A Local Encounter that Changed my Perspective - A Zambian Village
ZAMBIA | Monday, 1 April 2013 | Views [327] | Comments [1] | Scholarship Entry
We’re on the Zambezi River, gliding through murky green waters on a speedboat, our excessively luxurious island villa becoming a smudge on the blue-green horizon. My eyes are scanning the water, hoping to catch a glimpse of a hippo’s beady eyes popping out, quicker than my camera’s shutter is able to close. The rural village we are visiting comes into my line of vision; a solitary hand carved wooden canoe floating where river and land become one. This is a rural village tour, part of the day’s activities planned by the lodge, and I am relatively uninterested and nonchalant.
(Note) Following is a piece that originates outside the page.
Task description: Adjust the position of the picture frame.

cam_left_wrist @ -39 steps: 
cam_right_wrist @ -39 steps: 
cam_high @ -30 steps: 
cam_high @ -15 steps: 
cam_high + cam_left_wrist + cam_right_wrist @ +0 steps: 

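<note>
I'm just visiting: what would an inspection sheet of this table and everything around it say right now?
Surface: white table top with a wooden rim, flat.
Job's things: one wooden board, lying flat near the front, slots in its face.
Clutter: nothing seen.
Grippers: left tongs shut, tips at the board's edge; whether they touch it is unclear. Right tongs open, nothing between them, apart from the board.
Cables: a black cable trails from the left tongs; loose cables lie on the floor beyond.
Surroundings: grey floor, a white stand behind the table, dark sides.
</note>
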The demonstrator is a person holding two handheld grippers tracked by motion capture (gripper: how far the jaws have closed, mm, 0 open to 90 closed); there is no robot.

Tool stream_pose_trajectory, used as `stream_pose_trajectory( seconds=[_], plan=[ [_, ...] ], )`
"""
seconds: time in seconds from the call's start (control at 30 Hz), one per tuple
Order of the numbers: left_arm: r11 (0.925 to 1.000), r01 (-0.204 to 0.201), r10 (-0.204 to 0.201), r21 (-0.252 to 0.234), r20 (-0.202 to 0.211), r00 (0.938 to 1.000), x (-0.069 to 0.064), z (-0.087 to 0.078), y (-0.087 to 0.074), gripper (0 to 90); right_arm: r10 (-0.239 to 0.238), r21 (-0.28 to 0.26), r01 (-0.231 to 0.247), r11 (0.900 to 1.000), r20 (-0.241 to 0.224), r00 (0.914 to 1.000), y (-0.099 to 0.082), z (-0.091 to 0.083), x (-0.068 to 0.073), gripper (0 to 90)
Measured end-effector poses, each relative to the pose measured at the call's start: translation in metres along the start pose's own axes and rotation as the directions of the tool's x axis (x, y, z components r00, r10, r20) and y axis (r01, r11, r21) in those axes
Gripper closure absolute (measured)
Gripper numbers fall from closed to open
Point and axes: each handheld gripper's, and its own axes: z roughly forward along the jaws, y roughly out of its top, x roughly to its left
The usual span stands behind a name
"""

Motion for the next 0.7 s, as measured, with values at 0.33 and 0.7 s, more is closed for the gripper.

We are greeted warmly- her feet are bare, her hands calloused. I am looking down, watching where I walk, and trying to sidestep piles of cow dung. She leads us to her village. There is a fence made of reeds, enclosing clay huts topped with pyramid shaped grass roofs. Kids are hard at work, sweeping the sandy floor and standing on ladders working on uncompleted huts.
She takes us to her home, shows us the kitchen, bedrooms and chicken farm. A bloodied machete lies to one side. She has everything she needs here. She is close to the people she loves. Her shower is a modest curtain made of vines, with 2 litre Coke bottles turned upside down to act as shower heads. The toilet is in its own clay hut- a hole in the ground covered with ash, acting as a disinfectant.
We continue walking through the village until we arrive at the vegetable garden- uneven rows of countless types of vegetables are nurtured for and harvested, supplying the lodge we are staying at. She proudly explains how she learnt farming from her mother, and taught the rest of the community. Excitedly, she leads me to the back corner of the garden. There is a new blue bicycle, which she has bought with profits from the garden after months of saving. Her pride is silent but tangible. She thanks us for visiting, tells us that the establishment of the lodge has contributed so much to the development of her village. The lodge owner’s words ring in my mind: “you can’t have luxury without philanthropy.”
I think back to my home in an upper class suburb of Johannesburg, South Africa, and the problems I face there. The paint is peeling; a picture needs to be straightened. It all seems unnecessary, overcomplicated, too much. I leave feeling ashamed, ungrateful; the image of a shiny bicycle engrained in my mind.